Task
The lines needed are those from the start of the records through the line holding "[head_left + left", each copied exactly.

Data supplied
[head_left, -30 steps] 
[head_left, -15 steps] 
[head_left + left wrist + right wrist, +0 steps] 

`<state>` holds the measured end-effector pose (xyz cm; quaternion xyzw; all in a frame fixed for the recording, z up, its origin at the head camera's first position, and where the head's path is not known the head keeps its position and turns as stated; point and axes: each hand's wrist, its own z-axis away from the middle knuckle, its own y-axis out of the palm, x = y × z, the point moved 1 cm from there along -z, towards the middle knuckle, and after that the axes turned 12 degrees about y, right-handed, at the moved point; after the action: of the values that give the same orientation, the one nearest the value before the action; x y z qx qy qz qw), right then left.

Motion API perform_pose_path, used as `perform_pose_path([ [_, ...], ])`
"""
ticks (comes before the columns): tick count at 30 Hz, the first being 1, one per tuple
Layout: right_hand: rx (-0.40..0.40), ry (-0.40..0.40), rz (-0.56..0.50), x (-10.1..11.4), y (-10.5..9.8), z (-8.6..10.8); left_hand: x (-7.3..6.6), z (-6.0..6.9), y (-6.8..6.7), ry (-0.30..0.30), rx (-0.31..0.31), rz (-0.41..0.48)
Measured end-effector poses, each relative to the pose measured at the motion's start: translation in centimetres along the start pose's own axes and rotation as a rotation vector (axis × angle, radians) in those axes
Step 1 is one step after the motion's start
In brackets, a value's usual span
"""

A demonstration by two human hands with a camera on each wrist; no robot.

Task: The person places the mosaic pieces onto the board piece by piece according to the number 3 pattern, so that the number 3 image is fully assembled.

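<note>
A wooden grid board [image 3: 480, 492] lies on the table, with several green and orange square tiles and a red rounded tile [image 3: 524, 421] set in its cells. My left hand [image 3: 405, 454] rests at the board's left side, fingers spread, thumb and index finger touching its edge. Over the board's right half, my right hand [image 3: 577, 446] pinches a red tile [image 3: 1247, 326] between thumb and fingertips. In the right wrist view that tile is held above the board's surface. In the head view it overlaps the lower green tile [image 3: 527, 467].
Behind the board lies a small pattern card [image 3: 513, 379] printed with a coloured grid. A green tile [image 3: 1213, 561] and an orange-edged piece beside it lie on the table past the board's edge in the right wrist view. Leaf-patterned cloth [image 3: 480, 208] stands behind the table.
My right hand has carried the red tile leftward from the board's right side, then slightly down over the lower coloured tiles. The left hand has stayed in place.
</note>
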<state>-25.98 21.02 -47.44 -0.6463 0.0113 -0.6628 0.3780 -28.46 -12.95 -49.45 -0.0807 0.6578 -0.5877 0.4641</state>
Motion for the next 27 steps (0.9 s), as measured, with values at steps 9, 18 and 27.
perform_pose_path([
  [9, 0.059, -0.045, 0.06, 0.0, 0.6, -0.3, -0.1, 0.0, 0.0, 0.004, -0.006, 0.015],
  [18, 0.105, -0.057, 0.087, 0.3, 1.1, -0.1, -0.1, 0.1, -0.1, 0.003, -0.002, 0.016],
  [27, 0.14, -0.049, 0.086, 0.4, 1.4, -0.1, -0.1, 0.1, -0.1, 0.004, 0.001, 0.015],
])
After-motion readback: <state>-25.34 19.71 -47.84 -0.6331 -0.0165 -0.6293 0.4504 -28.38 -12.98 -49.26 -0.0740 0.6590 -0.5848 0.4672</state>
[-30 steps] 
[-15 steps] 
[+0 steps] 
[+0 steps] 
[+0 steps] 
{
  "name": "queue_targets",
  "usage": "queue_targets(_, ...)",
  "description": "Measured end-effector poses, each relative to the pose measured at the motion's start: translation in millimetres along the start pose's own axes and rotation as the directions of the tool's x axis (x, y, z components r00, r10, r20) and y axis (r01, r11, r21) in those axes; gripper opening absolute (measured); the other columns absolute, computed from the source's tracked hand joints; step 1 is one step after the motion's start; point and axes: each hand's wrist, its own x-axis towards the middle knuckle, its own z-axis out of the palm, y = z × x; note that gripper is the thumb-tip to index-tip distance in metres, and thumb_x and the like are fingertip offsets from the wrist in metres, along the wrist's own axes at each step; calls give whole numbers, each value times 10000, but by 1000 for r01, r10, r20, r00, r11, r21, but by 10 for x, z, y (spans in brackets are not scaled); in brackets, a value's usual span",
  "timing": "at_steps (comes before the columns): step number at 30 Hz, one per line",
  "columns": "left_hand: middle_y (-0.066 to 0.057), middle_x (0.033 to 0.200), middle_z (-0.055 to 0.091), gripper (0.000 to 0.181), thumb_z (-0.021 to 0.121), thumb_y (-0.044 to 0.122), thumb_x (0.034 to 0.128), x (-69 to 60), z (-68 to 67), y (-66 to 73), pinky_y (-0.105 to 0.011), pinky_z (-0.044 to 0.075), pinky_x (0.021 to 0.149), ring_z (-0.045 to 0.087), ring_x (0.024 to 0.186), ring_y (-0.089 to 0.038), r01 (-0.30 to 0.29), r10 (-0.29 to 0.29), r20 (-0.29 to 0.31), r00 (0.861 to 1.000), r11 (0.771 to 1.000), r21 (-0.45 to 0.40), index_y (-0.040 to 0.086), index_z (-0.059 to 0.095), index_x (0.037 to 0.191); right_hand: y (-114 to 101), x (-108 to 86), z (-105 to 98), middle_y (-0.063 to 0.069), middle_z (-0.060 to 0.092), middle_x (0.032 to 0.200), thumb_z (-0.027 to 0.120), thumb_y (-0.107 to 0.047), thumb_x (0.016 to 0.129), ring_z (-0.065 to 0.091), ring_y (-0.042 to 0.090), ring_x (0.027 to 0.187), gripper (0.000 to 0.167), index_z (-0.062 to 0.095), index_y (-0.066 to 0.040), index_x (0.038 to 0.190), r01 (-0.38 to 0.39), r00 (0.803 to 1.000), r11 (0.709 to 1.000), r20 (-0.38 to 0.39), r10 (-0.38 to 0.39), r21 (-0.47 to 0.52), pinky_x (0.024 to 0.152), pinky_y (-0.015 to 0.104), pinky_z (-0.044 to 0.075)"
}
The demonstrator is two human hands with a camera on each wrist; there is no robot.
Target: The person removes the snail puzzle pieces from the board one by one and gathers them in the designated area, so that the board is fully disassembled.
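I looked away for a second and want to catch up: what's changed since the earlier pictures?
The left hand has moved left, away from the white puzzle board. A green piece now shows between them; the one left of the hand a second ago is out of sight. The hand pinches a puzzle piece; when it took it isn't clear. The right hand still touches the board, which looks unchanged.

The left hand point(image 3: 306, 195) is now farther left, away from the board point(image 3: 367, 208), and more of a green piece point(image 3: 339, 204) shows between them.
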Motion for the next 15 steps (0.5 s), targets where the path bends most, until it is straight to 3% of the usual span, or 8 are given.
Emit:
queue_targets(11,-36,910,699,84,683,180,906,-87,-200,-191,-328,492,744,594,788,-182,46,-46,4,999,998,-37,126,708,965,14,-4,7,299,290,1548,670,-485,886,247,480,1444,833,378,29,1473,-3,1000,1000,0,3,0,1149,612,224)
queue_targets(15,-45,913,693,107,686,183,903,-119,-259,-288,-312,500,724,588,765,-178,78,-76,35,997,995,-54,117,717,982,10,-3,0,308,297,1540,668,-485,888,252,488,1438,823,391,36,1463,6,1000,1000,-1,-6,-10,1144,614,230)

Problem solution
[head_left, -30 steps] 
[head_left, -15 steps] 
[head_left + left wrist + right wrist, +0 steps] 

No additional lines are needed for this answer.